We all have moments where we feel low energy and like we can’t seem to be able to get back on track. These often come when they just ‘shouldn’t’ happen and when we need to stay on top of things.
In this week’s article, I’m listing advice on how to identify your energizers and drainers, and why becoming better at managing your energy is exactly like working out at the gym.
Yes, I know it sounds difficult to do. There will be times when you won’t be able to recognize that what you’re experiencing is actually not ‘being lazy’ but that you may be running low on energy. This happened to Molly Struve who works as a Senior Site Reliability Engineer at Kenna Security. Here’s how she writes about her story on dev.to:
I have been working at my company for over 3 years now. When I started, we were a small team of 30 people. Now, we have over 120. Because I have been around so long, I have A LOT of domain knowledge about our entire application.
Up until 6 months ago, anytime someone needed help or an on-call issue arose, I was the go to person. Everyone knew I could solve just about any problem the fastest, so they came to me.

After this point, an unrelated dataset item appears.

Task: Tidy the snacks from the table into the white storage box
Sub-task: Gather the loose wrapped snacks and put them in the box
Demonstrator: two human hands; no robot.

At first, she’s found it exciting and went right in whenever someone asked her for help. After a while, it got to her though. She could never relax and as a self-proclaimed people pleaser, she felt like the team couldn’t properly function without her.
Her coworkers started noticing how overworked and irritable she was and asking if she needs any help.
How to make sure that doesn’t happen to you?
Here’s what you can do if you’re experiencing burnout right now and/or if you want to learn how to manage your energy in a way that will help you avoid it.
Start by identifying things that drain your energy and leave you feeling overwhelmed and tired afterward. These may be things that you’re trying to avoid or leaving to the very last moment before it’s almost too late to complete them. Take note of all activities that you do at work, or are within your responsibilities that have these qualities.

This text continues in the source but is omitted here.